Work request:
From the first line to the last, retype the listing without any alteration.

── Collected material ──

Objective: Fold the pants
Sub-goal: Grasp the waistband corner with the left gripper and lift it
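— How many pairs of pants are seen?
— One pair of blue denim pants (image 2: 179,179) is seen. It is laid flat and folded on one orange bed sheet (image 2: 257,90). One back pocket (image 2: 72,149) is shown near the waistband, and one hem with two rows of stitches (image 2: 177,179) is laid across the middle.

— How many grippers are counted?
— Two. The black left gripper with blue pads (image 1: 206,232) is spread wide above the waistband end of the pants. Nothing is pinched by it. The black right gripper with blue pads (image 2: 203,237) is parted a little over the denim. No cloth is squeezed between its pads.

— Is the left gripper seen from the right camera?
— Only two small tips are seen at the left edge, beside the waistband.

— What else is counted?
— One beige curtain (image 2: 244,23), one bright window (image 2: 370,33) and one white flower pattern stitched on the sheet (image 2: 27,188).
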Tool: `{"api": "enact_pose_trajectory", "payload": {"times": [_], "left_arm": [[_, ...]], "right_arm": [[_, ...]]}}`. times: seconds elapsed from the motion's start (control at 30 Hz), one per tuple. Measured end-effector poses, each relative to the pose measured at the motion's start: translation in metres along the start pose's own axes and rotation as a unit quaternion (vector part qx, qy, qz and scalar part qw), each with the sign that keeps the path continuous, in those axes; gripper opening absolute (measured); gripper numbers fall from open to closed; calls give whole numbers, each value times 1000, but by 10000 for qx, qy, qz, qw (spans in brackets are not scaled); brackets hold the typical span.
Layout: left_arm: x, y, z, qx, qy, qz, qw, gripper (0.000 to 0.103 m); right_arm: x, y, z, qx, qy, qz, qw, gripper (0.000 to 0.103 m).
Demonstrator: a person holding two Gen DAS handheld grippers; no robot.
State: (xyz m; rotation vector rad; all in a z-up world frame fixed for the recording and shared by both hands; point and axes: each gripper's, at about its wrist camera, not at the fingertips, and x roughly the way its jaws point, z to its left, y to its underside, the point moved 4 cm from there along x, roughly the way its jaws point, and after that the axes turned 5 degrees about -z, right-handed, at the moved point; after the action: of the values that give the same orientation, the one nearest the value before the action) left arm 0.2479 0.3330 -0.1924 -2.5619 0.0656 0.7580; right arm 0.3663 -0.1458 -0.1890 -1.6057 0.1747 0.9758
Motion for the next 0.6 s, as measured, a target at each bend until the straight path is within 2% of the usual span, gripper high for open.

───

Expected answer:
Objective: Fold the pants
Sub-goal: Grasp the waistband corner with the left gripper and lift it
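— How many pairs of pants are seen?
— One pair of blue denim pants (image 2: 179,179) is seen. It is laid flat and folded on one orange bed sheet (image 2: 257,90). One back pocket (image 2: 72,149) is shown near the waistband, and one hem with two rows of stitches (image 2: 177,179) is laid across the middle.

— How many grippers are counted?
— Two. The black left gripper with blue pads (image 1: 206,232) is spread wide above the waistband end of the pants. Nothing is pinched by it. The black right gripper with blue pads (image 2: 203,237) is parted a little over the denim. No cloth is squeezed between its pads.

— Is the left gripper seen from the right camera?
— Only two small tips are seen at the left edge, beside the waistband.

— What else is counted?
— One beige curtain (image 2: 244,23), one bright window (image 2: 370,33) and one white flower pattern stitched on the sheet (image 2: 27,188).
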Tool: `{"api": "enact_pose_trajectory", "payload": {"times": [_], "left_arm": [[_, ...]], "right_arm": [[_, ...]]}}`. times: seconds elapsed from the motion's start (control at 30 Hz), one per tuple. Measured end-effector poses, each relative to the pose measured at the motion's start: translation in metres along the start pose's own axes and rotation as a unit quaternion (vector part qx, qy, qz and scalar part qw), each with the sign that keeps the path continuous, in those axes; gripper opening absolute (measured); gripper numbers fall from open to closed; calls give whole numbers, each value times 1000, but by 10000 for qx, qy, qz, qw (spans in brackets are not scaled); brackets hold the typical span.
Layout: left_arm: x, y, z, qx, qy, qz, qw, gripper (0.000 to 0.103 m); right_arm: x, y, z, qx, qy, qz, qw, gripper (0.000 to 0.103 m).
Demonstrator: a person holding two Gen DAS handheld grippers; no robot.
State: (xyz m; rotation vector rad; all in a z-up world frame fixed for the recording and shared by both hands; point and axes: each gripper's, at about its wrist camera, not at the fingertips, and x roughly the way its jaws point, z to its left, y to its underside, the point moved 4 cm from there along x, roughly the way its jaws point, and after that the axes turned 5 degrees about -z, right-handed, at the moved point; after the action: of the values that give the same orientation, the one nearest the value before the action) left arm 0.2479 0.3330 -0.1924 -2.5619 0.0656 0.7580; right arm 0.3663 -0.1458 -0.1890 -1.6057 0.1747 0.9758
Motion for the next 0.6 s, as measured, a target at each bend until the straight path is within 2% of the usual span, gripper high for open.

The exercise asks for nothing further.